**REQUIREMENT**
Present the count of lines in the entries below that hold "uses", and present nothing else.

────────────────────────────────────────

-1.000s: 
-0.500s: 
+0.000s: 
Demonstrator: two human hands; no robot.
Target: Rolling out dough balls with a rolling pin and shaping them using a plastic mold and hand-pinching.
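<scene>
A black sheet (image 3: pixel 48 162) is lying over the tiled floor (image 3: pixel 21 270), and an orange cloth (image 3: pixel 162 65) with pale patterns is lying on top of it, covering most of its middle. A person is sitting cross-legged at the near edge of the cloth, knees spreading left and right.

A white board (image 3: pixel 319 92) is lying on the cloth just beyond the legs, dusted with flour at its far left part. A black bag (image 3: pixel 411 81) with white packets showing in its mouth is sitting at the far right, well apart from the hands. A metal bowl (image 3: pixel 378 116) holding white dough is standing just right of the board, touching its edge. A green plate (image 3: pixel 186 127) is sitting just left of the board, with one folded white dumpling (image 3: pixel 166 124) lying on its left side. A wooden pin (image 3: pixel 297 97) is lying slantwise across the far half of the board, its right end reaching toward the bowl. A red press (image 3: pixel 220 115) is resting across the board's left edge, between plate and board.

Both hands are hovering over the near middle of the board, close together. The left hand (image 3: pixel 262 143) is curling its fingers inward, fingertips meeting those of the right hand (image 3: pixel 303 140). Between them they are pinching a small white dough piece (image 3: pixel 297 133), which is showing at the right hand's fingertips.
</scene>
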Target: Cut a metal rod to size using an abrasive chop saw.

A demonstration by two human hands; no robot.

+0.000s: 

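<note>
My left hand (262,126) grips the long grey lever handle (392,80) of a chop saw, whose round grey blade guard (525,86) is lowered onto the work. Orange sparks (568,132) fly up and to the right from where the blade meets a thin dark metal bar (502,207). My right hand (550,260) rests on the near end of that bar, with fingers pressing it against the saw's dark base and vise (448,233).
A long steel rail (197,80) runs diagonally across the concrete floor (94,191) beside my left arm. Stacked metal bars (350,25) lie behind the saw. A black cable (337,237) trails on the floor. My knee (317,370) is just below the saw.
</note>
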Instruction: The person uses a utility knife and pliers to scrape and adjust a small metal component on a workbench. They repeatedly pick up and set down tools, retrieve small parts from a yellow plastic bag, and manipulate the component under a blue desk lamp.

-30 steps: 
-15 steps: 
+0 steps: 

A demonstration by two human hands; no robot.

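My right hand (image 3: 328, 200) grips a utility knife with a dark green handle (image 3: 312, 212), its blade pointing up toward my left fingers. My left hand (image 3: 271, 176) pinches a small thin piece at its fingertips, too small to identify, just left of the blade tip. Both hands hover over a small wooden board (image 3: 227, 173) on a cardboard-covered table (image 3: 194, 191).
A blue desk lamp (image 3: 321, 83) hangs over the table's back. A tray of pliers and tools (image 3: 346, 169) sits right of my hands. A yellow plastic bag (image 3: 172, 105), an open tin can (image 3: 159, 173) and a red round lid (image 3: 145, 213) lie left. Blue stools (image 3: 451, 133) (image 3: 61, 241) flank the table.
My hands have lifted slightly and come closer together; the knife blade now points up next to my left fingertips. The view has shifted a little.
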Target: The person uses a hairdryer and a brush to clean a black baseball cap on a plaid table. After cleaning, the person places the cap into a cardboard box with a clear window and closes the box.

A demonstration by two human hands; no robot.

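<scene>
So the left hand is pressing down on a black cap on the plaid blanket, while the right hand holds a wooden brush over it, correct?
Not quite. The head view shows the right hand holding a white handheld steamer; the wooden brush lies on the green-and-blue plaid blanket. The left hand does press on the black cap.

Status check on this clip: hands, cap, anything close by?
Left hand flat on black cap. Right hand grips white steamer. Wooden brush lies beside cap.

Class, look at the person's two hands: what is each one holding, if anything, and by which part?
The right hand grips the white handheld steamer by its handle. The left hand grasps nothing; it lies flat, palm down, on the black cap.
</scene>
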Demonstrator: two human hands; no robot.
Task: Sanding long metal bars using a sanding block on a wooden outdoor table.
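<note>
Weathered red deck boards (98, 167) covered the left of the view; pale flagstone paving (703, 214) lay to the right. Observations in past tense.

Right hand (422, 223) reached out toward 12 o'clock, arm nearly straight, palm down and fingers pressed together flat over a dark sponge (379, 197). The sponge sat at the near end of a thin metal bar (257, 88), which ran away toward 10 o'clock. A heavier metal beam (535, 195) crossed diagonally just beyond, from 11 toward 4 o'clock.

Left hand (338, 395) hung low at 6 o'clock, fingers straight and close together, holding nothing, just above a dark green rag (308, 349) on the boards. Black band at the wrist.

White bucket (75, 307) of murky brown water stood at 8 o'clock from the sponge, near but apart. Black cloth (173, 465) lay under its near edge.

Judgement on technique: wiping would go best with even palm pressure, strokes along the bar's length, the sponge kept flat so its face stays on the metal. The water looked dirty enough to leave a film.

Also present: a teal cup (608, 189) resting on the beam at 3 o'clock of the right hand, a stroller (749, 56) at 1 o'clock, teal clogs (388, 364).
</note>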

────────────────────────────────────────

**FINAL ANSWER**
2